La fouille intégrale des sépultures repérées sur cette parcelle permet de mieux apprécier la composition des membres de cette élite. En effet, hommes, femmes et enfants trouvent place dans cette nécropole. On peut d'ores et déjà préciser que le statut de guerrier était acquis très tôt puisque certaines panoplies militaires ont été associées à de jeunes enfants. Ce fait souligne toute la différence qui peut être envisagée pour cette période entre la maturité sociale de l'individu et sa maturité biologique. L'étude archéoanthropologique permettra d'approcher les principales pathologies liées à l'âge mais aussi d'ordre traumatique (qu'il s'agisse de simples fractures accidentelles ou d'éventuelles blessures de guerre) et l'état sanitaire de cette population. Des cas de violations et de réutilisation de monuments funéraires ont été relevés, non sans conséquences sur l'état initial des sépultures, et offrent l'occasion d'étudier la longévité du site et de son devenir.
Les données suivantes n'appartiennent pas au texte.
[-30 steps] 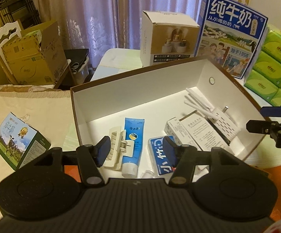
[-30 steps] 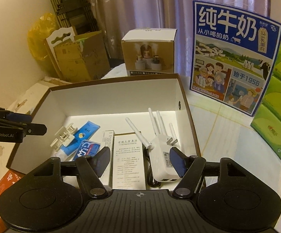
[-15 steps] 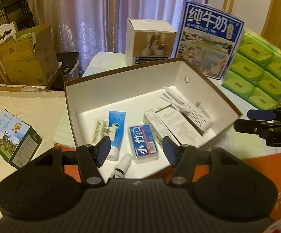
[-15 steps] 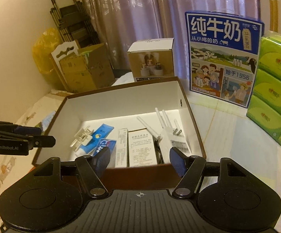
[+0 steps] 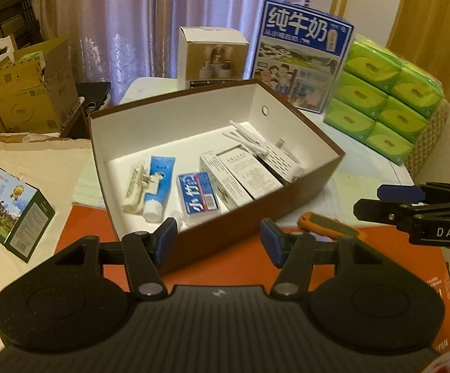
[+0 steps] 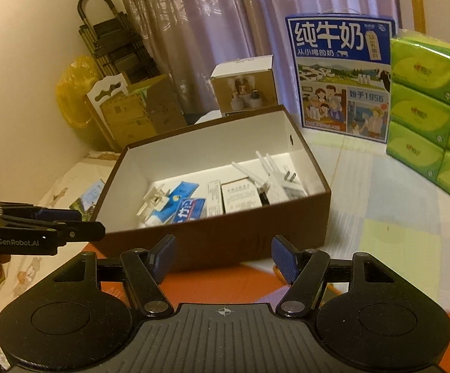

Bien qu'incomplète, la nécropole d'Hegenheim est exceptionnelle à plus d'un titre et offrira - après son étude - une lecture remarquable de son organisation spatiale et des grands monuments circulaires à tumuli. Ces riches tombes abritent vraisemblablement des chefs accompagnés de leur escorte en arme et de leur famille, assurant une mainmise sur le territoire de la haute plaine rhénane.
Avec la nécropole de Bâle-Bernerring, étudiée par M. Martin, celle d'Hegenheim constitue apparemment un autre exemple de consolidation étendue du pouvoir franc sur le royaume austrasien. Elle s'ajoute à la trentaine de nécropoles à tumulus recensées en Europe, de l'embouchure du Rhin vers son cours inférieur et celui du Danube.